Posted on October 10 at 5:57 p.m.
Those of us who lived through the 1969 blowout at Platform A, or who have lived by Platform Holly for many years know: the oil industry is not trustable.
Simple as that. Makes voting for Measure P a very simple decision.
Of course we need oil. Of course we might import more if Santa Barbara County curtails production. Things the oil industry itself should consider prior to deciding to behave reprehensibly at Platform A or Platform Holly.
In a rational world, I'd most likely vote No on P. But the local oil industry has been so irrational and dishonest, I have to vote Yes.
Posted on October 10 at 10:24 a.m.
Once I was in a meeting with a now-retired Santa Barbara County Fire Chief. He said, `you don't pay any property taxes, why should our emergency services be available to you?' He was wrong… actually, in preparation for the meeting, someone from the Assessor's office had looked everything up and corrected him. I knew already because I write the check every year.
I've never really recovered faith in at least our fire safety services after that incident. My suspicion is that the fire services are sometimes withheld based on the judgement of County Fire. Political leanings might well be one criterion used to decide whether or not to withhold or provide services.
A recurring story in Isla Vista: that many calls to the County Fire in Feburary, 1970, when hooligans burned down the Bank of America were intentionally ignored. Those stories were both from residents and someone from the dispatch office who retired to Friendship Manor. One story is that firefighters thought IV had become to dangerous due to the pitched battles with rock-throwing students. Another story is that it was a political decision to let IV burn.
So when I see the firefighters and deputies take sides in a political question like Measure P, I think the most rational response for a plain old taxpayer is to hide all your political leanings. You never know whether or not retribution from the firefighters and deputies is in the cards. We have the illusion of political freedom, but it is merely an illusion.
Posted on October 10 at 6:41 a.m.
The billable hours that Venoco attorneys pay for with public-owned oil dwarf anything charged by the drafters of Measure P.
So funny to read criticism of environmental attorneys. Any misbehavior of environmental attorneys is dwarfed by that of the oil industry attorneys.
It is like a giant 20 story charged black tank calling a tiny little kids-kitchen pot black. Or a giant ogre with a hugh plank in its eye calling out the splinter in the eye of a little elf.
There is one reason the anti-Measure P folks are so virulent: their comfy paychecks depend on the expansion of oil in our County. Like the multimillion $ paychecks of the brass of Venoco, paid for with $0.83 on the dollar of publicly owned oil from the South Ellwood field.
Linda Krop makes enough money to survive. But she's not buying second homes in Aspen or Gstaad.

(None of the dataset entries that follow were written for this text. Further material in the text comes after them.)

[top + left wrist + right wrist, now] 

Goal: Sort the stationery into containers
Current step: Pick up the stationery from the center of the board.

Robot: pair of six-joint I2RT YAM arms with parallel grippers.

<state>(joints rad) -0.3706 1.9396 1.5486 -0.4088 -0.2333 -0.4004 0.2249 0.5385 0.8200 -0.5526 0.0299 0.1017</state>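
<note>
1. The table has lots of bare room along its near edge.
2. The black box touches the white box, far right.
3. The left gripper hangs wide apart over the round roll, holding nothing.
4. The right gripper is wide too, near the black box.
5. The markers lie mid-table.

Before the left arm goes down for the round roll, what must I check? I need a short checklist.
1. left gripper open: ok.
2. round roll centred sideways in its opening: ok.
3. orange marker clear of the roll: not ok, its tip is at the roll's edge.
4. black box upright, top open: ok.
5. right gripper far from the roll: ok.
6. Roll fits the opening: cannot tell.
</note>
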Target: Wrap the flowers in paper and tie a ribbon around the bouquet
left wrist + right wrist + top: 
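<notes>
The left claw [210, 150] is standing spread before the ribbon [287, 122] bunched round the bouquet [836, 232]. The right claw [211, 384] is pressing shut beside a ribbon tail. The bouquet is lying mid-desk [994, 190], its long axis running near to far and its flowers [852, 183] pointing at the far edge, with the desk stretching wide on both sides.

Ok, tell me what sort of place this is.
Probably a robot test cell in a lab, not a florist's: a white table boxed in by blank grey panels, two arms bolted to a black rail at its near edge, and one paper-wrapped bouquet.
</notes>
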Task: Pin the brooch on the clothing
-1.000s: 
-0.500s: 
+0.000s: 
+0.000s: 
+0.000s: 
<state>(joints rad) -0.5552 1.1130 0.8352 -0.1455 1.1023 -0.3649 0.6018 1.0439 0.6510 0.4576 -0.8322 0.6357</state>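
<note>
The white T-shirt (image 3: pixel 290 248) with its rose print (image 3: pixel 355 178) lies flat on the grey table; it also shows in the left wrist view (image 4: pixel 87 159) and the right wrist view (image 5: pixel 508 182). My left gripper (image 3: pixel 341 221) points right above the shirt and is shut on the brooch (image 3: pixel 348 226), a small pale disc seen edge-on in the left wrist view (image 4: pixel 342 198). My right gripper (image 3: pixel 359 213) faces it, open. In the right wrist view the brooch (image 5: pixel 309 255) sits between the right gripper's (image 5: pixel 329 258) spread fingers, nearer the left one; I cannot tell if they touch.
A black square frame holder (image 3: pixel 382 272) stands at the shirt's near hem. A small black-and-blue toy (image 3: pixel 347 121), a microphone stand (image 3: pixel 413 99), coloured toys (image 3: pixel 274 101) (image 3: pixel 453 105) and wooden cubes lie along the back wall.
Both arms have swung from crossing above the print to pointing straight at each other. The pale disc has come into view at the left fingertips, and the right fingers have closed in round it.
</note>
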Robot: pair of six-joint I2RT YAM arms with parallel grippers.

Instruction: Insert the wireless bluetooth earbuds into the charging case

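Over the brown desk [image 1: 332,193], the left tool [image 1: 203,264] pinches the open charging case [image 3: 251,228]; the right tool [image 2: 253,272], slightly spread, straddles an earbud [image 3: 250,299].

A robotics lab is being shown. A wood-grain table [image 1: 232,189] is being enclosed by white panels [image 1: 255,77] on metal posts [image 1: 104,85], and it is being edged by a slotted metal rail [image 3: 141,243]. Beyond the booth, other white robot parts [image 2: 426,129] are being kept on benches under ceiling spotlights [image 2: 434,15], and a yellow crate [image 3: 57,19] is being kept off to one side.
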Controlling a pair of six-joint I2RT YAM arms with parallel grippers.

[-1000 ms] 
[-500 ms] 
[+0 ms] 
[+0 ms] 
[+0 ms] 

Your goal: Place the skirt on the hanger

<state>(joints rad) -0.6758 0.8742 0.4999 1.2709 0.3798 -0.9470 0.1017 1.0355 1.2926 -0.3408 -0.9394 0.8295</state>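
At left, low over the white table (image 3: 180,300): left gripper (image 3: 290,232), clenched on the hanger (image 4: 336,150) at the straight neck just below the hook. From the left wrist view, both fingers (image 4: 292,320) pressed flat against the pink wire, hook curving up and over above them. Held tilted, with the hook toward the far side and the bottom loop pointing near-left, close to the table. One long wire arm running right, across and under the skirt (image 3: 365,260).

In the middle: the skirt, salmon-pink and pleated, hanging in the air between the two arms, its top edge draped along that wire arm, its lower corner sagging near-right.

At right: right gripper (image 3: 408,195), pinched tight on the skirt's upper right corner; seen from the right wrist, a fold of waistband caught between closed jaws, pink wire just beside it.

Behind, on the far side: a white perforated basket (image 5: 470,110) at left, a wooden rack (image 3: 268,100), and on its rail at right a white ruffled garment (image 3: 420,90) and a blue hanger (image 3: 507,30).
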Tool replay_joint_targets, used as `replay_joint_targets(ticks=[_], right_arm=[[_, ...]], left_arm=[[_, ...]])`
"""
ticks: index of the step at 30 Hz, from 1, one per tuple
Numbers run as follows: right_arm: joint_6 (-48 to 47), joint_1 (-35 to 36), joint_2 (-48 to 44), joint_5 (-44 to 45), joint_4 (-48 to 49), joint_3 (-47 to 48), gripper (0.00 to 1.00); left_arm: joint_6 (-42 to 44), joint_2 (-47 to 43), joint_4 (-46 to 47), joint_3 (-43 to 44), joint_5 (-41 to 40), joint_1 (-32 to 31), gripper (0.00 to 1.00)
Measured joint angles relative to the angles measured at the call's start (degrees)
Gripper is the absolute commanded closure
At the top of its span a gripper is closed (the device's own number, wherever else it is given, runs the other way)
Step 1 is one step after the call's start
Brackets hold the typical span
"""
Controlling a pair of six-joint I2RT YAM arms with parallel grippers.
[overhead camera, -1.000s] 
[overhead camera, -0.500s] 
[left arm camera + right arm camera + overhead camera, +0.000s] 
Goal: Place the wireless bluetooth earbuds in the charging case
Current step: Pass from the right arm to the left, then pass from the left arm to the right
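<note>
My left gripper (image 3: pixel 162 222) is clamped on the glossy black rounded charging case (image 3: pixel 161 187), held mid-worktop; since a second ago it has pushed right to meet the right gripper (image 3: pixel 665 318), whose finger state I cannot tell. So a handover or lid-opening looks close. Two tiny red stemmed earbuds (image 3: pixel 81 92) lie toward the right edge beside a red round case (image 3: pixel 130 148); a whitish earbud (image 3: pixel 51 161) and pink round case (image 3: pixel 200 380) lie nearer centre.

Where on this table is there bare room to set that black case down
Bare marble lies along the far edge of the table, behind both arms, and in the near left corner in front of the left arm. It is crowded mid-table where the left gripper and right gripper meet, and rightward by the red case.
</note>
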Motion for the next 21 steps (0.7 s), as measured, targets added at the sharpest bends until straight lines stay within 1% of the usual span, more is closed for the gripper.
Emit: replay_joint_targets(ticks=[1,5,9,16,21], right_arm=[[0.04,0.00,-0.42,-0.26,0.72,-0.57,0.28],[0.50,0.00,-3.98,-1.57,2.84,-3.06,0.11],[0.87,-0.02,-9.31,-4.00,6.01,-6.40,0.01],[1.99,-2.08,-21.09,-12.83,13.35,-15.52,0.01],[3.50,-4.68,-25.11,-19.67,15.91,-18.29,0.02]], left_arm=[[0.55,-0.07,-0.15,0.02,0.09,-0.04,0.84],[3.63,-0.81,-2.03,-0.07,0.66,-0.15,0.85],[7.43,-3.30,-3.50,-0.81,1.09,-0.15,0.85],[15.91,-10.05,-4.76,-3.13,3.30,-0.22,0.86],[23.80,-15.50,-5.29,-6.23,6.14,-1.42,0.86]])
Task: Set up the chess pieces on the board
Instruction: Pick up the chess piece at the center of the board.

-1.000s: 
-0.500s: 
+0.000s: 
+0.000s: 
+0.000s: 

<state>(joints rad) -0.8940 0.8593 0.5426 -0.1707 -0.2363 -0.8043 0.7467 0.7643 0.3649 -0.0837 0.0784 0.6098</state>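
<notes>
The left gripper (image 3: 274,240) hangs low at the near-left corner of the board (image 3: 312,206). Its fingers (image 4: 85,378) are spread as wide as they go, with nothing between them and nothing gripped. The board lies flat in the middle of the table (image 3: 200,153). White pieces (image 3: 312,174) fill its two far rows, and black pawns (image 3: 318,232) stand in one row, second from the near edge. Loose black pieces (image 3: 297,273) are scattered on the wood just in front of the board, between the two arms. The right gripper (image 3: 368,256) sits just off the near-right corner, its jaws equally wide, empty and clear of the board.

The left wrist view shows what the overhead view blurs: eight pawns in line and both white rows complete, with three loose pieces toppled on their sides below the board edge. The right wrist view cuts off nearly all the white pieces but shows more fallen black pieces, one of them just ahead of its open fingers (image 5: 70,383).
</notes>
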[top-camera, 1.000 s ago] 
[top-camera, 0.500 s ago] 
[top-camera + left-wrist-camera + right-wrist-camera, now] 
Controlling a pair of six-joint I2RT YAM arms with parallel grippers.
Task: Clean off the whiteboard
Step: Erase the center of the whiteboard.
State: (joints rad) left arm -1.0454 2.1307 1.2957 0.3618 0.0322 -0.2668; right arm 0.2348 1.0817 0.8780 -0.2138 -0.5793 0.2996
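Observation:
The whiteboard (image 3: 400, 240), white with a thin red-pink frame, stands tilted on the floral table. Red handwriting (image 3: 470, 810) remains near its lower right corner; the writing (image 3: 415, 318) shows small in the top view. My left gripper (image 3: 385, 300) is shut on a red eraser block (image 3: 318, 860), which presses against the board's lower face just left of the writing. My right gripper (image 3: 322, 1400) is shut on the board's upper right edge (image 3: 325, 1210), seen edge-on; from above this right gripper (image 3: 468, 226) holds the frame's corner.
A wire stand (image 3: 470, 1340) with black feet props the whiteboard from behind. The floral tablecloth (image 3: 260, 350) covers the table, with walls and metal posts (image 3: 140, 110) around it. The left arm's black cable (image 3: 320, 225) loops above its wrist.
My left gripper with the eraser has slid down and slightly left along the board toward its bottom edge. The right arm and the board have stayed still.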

There have been a few serious arguments against Measure P: Jim Boles is a terrific guy, and I'll always respect Sheriff Thomas. I politely disagree with them, but they could be right.
Posted on October 9 at 6:26 p.m.
Linda Krop makes quite a bit of sense in this article. The jeering from trolls can't overwhelm the simplicity of her arguments.
Sure, lawyers lie. I've been in APCD hearings with lawyers from Venoco and seen it from the front row.
The brass of Venoco gets paid 10 or more times, **FROM PUBLIC ASSETS** what the recent UCSB professor and new Nobel Laureate Shuji Nakamura gets paid. Of course Venoco must send in their lawyers to fabricate and protect their raiding of public dollars.
As for taking risk and improving the world, Nakamura wins over Venoco by a mile.
Posted on October 8 at 1:41 p.m.
If I have a Yes on P sign in my yard will the firefighters refuse to help if my house is on fire, and will the deputies/officers refuse to help if a crime is in progress at my place?